## WHAT THIS TASK INVOLVES
From the first line to the last, print the data exactly as it appears.

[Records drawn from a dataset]
▬▬▬▬▬▬

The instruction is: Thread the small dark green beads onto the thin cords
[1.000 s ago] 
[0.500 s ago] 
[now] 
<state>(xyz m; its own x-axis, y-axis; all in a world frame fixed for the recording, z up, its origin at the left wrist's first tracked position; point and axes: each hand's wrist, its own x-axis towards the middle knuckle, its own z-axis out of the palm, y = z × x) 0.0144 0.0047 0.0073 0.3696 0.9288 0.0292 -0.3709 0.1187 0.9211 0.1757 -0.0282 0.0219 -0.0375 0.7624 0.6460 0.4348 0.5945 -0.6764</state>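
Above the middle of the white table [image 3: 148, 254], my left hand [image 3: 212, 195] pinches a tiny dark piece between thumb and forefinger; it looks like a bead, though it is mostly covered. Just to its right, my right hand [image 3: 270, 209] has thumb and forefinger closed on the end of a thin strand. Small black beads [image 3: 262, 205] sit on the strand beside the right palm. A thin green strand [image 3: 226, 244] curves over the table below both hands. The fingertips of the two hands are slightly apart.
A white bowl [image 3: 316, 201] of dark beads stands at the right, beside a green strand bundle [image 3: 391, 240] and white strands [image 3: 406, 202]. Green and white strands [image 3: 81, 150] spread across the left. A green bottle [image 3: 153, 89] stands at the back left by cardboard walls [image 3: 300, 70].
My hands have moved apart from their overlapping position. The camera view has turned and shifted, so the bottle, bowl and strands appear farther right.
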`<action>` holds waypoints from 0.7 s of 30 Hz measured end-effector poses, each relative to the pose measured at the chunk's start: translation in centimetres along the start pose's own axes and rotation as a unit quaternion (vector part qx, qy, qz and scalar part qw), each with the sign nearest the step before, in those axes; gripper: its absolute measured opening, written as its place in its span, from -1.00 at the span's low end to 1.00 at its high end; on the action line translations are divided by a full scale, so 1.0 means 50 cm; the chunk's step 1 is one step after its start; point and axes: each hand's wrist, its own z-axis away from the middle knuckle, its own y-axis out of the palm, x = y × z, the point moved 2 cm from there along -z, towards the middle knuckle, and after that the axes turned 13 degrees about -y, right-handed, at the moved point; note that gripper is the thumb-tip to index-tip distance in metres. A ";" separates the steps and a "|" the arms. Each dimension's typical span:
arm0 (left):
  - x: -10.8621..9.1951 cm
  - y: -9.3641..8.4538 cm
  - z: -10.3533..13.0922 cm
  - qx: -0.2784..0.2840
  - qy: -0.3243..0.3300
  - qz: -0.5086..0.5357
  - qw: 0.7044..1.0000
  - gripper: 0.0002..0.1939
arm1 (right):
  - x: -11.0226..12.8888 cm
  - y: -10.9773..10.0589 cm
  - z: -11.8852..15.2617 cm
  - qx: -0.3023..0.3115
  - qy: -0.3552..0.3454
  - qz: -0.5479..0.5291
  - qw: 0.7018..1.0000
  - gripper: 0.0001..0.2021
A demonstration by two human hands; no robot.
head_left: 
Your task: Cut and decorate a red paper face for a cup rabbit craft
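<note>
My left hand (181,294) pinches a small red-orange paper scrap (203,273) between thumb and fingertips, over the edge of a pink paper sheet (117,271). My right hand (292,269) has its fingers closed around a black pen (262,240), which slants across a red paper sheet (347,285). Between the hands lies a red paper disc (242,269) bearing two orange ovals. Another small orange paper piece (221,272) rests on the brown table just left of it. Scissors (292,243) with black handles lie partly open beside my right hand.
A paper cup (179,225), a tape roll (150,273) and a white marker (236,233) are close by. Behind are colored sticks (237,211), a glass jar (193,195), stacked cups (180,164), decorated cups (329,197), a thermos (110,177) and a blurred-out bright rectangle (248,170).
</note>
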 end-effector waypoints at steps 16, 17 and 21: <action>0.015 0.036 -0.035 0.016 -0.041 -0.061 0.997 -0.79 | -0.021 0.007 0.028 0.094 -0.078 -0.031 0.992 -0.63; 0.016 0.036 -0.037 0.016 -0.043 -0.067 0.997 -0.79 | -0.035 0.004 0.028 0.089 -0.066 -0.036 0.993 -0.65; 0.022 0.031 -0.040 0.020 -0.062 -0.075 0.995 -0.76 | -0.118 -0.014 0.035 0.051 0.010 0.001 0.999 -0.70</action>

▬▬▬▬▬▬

## YOUR SOLUTION
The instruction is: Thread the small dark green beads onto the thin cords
[1.000 s ago] 
[0.500 s ago] 
[now] 
<state>(xyz m; its own x-axis, y-axis; all in a world frame fixed for the recording, z up, its origin at the left wrist's first tracked position; point and axes: each hand's wrist, its own x-axis towards the middle knuckle, its own z-axis out of the palm, y = z × x) 0.0144 0.0047 0.0073 0.3696 0.9288 0.0292 -0.3709 0.1187 0.9211 0.1757 -0.0282 0.0219 -0.0375 0.7624 0.6460 0.4348 0.5945 -0.6764</state>
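Above the middle of the white table [image 3: 148, 254], my left hand [image 3: 212, 195] pinches a tiny dark piece between thumb and forefinger; it looks like a bead, though it is mostly covered. Just to its right, my right hand [image 3: 270, 209] has thumb and forefinger closed on the end of a thin strand. Small black beads [image 3: 262, 205] sit on the strand beside the right palm. A thin green strand [image 3: 226, 244] curves over the table below both hands. The fingertips of the two hands are slightly apart.
A white bowl [image 3: 316, 201] of dark beads stands at the right, beside a green strand bundle [image 3: 391, 240] and white strands [image 3: 406, 202]. Green and white strands [image 3: 81, 150] spread across the left. A green bottle [image 3: 153, 89] stands at the back left by cardboard walls [image 3: 300, 70].
My hands have moved apart from their overlapping position. The camera view has turned and shifted, so the bottle, bowl and strands appear farther right.
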`<action>` holds waypoints from 0.7 s of 30 Hz measured end-effector poses, each relative to the pose measured at the chunk's start: translation in centimetres along the start pose's own axes and rotation as a unit quaternion (vector part qx, qy, qz and scalar part qw), each with the sign nearest the step before, in those axes; gripper: its absolute measured opening, written as its place in its span, from -1.00 at the span's low end to 1.00 at its high end; on the action line translations are divided by a full scale, so 1.0 means 50 cm; the chunk's step 1 is one step after its start; point and axes: each hand's wrist, its own z-axis away from the middle knuckle, its own y-axis out of the palm, x = y × z, the point moved 2 cm from there along -z, towards the middle knuckle, and after that the axes turned 13 degrees about -y, right-handed, at the moved point; note that gripper is the thumb-tip to index-tip distance in metres. A ";" separates the steps and a "|" the arms. Each dimension's typical span:
arm0 (left):
  - x: -10.8621..9.1951 cm
  - y: -9.3641..8.4538 cm
  - z: -10.3533..13.0922 cm
  - qx: -0.2784..0.2840
  - qy: -0.3243..0.3300
  - qz: -0.5086..0.5357
  - qw: 0.7044..1.0000
  - gripper: 0.0002..0.1939
arm1 (right):
  - x: -11.0226..12.8888 cm
  - y: -10.9773..10.0589 cm
  - z: -11.8852..15.2617 cm
  - qx: -0.3023..0.3115
  - qy: -0.3552..0.3454
  - qz: -0.5479..0.5291
  - qw: 0.7018..1.0000
  - gripper: 0.0001..0.2021
A demonstration by two human hands; no robot.
head_left: 
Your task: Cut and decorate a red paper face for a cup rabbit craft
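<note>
My left hand (181,294) pinches a small red-orange paper scrap (203,273) between thumb and fingertips, over the edge of a pink paper sheet (117,271). My right hand (292,269) has its fingers closed around a black pen (262,240), which slants across a red paper sheet (347,285). Between the hands lies a red paper disc (242,269) bearing two orange ovals. Another small orange paper piece (221,272) rests on the brown table just left of it. Scissors (292,243) with black handles lie partly open beside my right hand.
A paper cup (179,225), a tape roll (150,273) and a white marker (236,233) are close by. Behind are colored sticks (237,211), a glass jar (193,195), stacked cups (180,164), decorated cups (329,197), a thermos (110,177) and a blurred-out bright rectangle (248,170).
</note>
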 end-effector waypoints at steps 16, 17 and 21: <action>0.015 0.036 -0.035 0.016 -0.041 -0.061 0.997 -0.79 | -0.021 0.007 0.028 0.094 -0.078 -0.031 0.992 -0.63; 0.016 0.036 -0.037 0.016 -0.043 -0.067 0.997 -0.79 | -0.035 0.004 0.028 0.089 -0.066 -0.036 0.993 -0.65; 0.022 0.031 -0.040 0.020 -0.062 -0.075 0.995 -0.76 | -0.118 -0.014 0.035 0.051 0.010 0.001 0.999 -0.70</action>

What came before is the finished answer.